Un jour, ma mère a cependant fait un rêve à mon sujet. J’étais assise sur la montagne de l’Œil de Bouddha et je regardais au loin. Elle disait que c’était un signe que je survivrais, et cela m’a donné de l’espoir.

Je n’ai donc jamais pensé à mourir, même une seule fois, pendant le Kampuchéa démocratique. Au lieu de cela, j’espérais que j’aurais une bonne nuit de sommeil et assez à manger. Cet espoir m’a toujours accompagné et m’a encouragé à me battre pour rester en vie.

Les Khmers rouges ont changé ma vie à jamais. Le besoin de trouver des réponses aux raisons pour lesquelles j’ai enduré tant de douleur et perdu tant de membres de ma famille pendant le régime m’a amené à effectuer des recherches sur le Kampuchéa démocratique.

Je voulais savoir pourquoi ma sœur avait été assassinée, pourquoi j’avais été emprisonné et torturé lorsque j’essayais de trouver des légumes pour l’une de mes sœurs qui était enceinte et mourait de faim, et pourquoi ma mère ne pouvait pas m’aider lorsque j’étais torturé. Et je voulais aussi me venger.

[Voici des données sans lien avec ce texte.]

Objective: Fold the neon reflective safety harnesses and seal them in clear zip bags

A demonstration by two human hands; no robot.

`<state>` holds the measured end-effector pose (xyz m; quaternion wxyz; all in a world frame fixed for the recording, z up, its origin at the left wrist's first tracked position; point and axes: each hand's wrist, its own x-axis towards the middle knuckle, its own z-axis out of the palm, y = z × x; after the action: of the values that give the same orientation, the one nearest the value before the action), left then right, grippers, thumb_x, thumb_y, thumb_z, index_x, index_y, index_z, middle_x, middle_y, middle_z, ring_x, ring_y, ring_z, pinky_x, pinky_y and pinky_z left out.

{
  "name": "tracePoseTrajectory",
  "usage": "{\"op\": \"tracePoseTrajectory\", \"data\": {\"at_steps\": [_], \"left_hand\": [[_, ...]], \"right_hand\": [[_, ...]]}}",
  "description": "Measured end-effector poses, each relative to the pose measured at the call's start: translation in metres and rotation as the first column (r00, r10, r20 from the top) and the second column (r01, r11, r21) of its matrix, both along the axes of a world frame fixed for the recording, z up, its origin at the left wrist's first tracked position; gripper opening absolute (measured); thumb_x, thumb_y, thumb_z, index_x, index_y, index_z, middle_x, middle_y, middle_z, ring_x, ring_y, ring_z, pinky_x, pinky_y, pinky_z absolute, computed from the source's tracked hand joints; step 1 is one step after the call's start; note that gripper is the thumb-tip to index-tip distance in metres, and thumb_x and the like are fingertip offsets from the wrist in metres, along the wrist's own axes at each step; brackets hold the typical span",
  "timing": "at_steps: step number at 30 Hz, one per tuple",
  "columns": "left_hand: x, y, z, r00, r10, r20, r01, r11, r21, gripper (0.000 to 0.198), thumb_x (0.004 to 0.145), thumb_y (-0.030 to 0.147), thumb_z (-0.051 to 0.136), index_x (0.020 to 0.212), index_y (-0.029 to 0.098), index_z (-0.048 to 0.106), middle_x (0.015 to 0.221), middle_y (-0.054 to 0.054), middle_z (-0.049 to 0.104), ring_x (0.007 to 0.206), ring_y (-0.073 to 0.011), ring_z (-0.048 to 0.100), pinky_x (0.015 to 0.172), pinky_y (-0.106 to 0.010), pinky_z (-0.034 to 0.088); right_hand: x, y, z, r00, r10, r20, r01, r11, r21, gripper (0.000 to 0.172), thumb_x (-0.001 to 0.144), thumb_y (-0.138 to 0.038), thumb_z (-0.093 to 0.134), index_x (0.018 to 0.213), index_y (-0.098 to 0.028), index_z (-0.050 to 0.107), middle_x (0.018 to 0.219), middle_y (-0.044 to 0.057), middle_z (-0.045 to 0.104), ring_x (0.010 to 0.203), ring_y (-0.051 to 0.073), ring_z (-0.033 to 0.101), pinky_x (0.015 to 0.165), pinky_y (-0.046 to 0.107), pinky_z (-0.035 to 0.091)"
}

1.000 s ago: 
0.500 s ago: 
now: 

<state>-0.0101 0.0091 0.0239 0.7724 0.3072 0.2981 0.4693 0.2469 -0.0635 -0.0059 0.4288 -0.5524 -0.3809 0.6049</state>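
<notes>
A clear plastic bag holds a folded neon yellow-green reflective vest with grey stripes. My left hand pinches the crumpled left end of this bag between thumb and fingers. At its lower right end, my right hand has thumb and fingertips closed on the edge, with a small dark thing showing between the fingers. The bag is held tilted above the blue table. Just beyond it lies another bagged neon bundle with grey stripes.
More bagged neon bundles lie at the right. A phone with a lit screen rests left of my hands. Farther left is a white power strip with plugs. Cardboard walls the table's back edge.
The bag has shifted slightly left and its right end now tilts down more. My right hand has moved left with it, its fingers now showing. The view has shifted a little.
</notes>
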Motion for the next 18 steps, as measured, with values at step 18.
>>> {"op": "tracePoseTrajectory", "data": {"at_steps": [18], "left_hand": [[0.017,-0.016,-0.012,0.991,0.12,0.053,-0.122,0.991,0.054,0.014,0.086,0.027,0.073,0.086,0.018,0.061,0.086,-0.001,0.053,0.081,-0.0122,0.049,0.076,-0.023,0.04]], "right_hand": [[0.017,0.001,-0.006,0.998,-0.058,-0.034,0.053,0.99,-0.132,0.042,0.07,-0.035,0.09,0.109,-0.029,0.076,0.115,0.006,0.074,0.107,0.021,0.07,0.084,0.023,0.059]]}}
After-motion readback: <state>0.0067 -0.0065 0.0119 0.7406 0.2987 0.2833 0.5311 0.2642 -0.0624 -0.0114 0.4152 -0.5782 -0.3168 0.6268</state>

Bien que je cherche encore des réponses à ces questions et à d’autres, je n’ai plus un grand désir de vengeance. Visiter la maison où j’ai grandi est un réconfort pour moi ; cela renouvelle les espoirs que j’avais dans l’éducation quand j’étais enfant, et cela garde vivants les souvenirs de mes amis et de mes proches. J’ai fait pousser des fleurs chez moi quand j’étais jeune : des orchidées, des plantes d’orage, d’ongle et de mardi d’hiver. Je cultive les mêmes fleurs aujourd’hui au DC-Cam. Elles me rappellent où je suis allé et où je vais maintenant.

 

Youk Chhang Youk Chhang est le directeur du Centre de documentation du Cambodge, et un leader dans l’éducation, la prévention et la recherche sur le génocide. En 2018, Chhang a reçu le prix Ramon Magsaysay, connu comme le « prix Nobel de l’Asie », pour son travail de préservation de la mémoire du génocide et de recherche de la justice dans la nation cambodgienne et dans le monde. En 2007, Chhang a été reconnu comme l’une des « 100 personnes les plus influentes » par le magazine Time.